A boa notícia chega justamente quando o programa estratégico Corfo que ele lidera na principal região florestal e madeireira do país, inicia seu terceiro ano de execução. A maré, explica Zilic, está começando a mudar, e o desafio será continuar avançando na coordenação de atores públicos e privados para transformar a maneira como se constrói no Chile.
–Hoje se fala muito em sustentabilidade, mas como isso se traduz na construção e na madeira em particular?
Vivemos num mundo altamente conectado, em que nossas decisões locais têm cada vez mais alcance e o mercado globalizado abre novos negócios na medida em que somos capazes de sintonizar com os requisitos internacionais. Nessa linha, o Chile tem tomado diversas ações que nos permitem mostrar-nos como um país confiável e responsável. Um exemplo é a promulgação da lei marco de mudança climática em 2022, que nos obriga a alcançar a neutralidade de carbono em 2050. Outro é a recente criação da Taxonomia de atividades ambientalmente sustentáveis, que fornece um marco de referência comum para atrair investimento verde internacional. E um terceiro antecedente é a atualização das Contribuições Nacionalmente Determinadas (NDC) 2025-2035, que geram um compromisso sólido perante a comunidade internacional.
–Que relevância tem esta última atualização em relação à madeira?

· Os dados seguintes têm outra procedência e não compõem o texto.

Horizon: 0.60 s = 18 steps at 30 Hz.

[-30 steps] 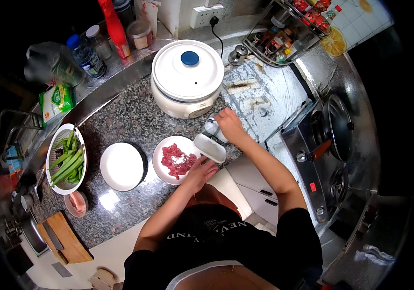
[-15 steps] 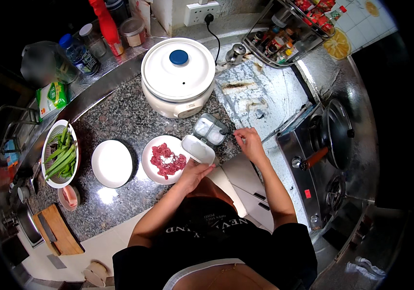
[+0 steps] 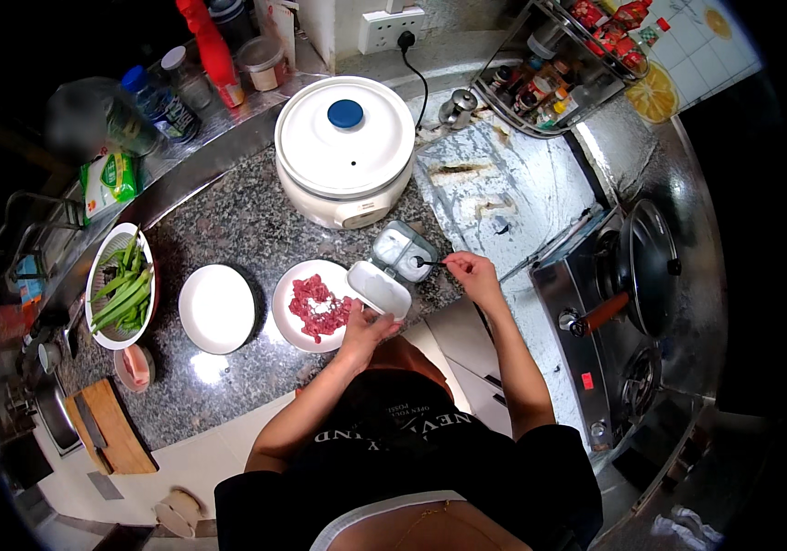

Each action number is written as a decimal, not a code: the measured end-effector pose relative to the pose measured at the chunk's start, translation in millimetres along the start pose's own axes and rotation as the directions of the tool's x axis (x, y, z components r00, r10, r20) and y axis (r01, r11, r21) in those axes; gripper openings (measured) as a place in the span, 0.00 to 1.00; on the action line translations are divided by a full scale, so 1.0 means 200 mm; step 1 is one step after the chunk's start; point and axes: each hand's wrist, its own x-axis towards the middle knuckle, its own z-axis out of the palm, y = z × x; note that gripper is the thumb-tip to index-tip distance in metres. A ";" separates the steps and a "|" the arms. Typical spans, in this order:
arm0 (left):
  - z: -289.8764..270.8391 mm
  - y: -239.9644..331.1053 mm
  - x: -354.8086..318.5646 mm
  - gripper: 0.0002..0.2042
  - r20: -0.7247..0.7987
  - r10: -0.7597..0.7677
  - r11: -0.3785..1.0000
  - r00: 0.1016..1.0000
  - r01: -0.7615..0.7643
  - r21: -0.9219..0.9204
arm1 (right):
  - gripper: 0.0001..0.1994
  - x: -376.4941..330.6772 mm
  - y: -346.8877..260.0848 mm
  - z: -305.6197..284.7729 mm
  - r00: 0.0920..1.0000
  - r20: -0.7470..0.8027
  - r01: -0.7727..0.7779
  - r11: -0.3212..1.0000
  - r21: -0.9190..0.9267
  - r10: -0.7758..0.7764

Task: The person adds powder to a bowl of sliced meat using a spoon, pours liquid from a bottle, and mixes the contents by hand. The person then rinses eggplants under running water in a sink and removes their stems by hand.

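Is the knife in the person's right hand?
No, the knife lies on the wooden board, while the right hand holds a small dark utensil.

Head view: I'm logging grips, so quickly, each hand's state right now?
Left hand: at the white lid; grip cannot be told.
Right hand: closed, holding a small dark spoon.

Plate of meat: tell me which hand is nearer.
Left. The left hand is at the right side of the plate; the right hand is farther right, beyond the open box.

Narrow gap between bowl (image 3: 217, 309) and plate (image 3: 285, 320), open lid (image 3: 380, 289) at right
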 end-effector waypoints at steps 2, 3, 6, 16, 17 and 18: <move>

Neste documento, pela primeira vez, menciona-se oficialmente a madeira como solução para os problemas ambientais da construção. Movemo-nos para a prescrição da solução em vez de deixar que o mercado aja livremente. Isso pode soar pouco atrativo, mas é necessário por uma falha de mercado.

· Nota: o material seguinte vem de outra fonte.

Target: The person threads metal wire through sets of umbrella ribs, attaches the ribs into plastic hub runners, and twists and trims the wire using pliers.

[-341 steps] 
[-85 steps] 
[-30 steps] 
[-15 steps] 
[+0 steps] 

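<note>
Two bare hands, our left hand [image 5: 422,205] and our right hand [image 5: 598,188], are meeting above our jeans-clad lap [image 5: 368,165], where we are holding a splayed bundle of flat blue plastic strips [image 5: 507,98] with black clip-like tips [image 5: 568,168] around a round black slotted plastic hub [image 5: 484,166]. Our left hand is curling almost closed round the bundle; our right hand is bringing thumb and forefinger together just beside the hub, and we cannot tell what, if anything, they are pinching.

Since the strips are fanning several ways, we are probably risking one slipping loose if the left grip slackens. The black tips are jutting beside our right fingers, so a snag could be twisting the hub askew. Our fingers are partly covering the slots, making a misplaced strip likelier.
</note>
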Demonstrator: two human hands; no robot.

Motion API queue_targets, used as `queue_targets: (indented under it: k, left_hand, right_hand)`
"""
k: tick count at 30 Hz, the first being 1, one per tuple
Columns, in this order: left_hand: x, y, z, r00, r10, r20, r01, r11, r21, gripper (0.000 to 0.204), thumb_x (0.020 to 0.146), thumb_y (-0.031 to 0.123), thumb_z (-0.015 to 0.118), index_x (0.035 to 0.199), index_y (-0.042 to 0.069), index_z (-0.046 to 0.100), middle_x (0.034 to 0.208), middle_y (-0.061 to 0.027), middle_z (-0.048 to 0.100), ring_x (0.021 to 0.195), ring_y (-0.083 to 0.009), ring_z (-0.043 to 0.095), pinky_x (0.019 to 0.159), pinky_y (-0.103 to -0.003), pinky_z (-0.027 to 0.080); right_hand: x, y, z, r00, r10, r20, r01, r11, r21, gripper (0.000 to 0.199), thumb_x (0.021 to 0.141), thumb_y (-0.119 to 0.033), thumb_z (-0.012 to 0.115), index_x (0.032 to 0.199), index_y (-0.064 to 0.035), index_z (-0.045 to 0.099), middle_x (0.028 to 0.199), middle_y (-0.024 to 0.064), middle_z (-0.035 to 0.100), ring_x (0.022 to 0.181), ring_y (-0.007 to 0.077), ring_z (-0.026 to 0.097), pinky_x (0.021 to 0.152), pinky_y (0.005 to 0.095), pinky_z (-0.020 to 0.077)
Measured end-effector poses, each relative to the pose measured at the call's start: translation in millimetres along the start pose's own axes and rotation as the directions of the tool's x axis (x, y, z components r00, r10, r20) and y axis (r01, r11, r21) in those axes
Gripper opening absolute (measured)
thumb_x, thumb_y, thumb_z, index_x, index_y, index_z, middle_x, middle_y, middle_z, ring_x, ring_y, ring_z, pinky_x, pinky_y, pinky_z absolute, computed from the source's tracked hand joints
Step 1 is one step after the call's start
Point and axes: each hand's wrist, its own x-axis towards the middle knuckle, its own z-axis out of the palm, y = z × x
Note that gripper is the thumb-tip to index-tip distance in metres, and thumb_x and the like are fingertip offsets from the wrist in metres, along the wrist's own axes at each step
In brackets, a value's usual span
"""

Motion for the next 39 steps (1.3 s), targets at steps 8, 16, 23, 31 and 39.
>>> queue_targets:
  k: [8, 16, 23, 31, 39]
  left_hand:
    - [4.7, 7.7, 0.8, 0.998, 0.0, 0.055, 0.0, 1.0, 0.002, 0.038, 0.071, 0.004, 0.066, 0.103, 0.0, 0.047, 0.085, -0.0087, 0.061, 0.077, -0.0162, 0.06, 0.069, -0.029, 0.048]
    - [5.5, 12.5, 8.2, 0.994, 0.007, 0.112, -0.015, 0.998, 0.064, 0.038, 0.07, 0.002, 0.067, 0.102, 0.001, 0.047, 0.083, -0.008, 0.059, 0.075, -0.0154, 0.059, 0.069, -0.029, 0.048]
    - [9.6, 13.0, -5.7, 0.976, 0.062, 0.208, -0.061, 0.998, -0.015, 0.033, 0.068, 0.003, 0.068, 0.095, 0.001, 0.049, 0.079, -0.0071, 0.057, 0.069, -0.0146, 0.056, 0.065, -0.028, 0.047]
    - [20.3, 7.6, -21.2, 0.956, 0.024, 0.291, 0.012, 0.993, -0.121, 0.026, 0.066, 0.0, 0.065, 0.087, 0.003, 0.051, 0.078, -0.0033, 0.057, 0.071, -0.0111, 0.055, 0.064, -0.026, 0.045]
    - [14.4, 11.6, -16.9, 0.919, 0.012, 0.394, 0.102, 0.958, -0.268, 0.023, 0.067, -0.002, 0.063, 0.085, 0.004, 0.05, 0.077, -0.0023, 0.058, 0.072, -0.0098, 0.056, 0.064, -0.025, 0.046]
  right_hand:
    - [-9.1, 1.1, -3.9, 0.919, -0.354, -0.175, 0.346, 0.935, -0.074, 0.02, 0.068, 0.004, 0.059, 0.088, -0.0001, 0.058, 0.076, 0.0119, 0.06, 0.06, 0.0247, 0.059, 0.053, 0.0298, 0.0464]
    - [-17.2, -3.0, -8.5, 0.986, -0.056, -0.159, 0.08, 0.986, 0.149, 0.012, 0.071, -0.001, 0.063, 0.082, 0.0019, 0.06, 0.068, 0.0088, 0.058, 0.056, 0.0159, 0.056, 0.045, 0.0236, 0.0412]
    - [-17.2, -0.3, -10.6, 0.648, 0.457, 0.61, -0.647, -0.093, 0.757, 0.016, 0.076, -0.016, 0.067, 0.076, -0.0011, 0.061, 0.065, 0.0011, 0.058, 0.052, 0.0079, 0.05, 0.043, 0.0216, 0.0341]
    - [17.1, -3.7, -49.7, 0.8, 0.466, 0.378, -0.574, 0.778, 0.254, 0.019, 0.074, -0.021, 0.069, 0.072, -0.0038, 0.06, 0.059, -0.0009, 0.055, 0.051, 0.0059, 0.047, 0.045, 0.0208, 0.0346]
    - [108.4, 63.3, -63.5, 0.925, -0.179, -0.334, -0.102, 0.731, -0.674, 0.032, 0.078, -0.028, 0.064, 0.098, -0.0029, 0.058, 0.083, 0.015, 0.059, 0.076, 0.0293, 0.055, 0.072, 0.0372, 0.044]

–O senhor disse que a madeira é o único material estrutural que permite uma transição real para a construção sustentável. Por quê?

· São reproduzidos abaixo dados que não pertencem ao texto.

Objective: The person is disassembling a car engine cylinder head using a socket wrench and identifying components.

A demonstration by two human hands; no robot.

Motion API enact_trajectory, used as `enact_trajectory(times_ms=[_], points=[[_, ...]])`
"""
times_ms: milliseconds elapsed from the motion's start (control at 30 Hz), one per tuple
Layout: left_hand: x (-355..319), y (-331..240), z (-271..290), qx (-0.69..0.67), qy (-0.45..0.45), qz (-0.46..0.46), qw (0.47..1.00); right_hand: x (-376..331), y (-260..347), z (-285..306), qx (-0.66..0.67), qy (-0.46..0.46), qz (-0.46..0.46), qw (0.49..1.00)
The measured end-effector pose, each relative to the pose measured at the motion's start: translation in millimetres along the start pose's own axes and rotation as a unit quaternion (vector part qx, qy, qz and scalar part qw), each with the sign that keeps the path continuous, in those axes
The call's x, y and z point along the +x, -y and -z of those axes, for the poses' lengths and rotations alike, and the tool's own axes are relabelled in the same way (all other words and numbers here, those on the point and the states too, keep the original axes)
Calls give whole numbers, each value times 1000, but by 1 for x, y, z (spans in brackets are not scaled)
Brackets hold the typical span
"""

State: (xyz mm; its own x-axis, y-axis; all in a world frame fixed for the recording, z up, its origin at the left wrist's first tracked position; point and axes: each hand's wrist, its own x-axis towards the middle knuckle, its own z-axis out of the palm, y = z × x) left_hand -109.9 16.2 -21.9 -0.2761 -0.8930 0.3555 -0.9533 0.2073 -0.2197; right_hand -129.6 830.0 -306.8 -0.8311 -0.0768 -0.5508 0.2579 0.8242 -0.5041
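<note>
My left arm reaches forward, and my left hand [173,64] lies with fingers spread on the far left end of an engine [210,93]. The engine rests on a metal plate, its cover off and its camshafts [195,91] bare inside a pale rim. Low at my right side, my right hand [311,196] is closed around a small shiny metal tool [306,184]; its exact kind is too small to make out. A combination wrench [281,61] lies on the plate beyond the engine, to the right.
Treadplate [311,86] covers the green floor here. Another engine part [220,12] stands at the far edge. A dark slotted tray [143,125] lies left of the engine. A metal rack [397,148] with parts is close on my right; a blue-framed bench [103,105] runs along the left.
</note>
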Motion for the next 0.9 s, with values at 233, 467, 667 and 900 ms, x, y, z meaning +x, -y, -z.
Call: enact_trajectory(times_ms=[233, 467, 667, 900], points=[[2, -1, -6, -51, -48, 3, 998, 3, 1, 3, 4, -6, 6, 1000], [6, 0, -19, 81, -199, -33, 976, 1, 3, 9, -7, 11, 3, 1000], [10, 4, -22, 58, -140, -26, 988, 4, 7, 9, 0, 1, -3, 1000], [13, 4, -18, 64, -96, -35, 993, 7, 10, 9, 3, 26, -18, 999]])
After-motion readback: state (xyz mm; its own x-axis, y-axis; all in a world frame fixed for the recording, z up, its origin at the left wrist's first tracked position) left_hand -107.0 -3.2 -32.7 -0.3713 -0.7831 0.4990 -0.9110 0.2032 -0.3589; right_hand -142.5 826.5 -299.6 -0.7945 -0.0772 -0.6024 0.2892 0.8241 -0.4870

No papel, a madeira é renovável, reciclável, leve mas resistente, biodegradável, cresce com energia solar, é biocompatível e é uma fonte de armazenamento de energia. Em teoria, esses argumentos deveriam ser suficientes para superar amplamente a concorrência. Mas para que seja realmente sustentável tem que ser economicamente competitiva e adotável pelo mercado. Aí está o problema: a madeira tem um grande defeito, que é ser altamente versátil. Essa qualidade cria uma indústria volátil e distraída, que não investe o suficiente em normas, capacitação ou certificação para assegurar qualidade na construção, porque sempre pode recorrer a usos alternativos quando as vendas falham. Essa assimetria de foco em relação a outros materiais não lhe permite competir.
–O Estado deveria então regular mais diretamente neste assunto?
O ideal seria que definisse indicadores de desempenho e deixasse que o mercado atuasse livremente para encontrar o melhor material. Mas isso não funciona, porque deixa de fora o melhor material que temos disponível e além disso é mais lento. E não temos tempo a perder. Hoje o processo de construção gera 11% das emissões nacionais de carbono e 35% dos nossos resíduos. Se a isso somarmos indicadores negativos em aspectos sociais e econômicos, é evidente que a construção precisa de uma revisão profunda e rápida de seus processos e materiais.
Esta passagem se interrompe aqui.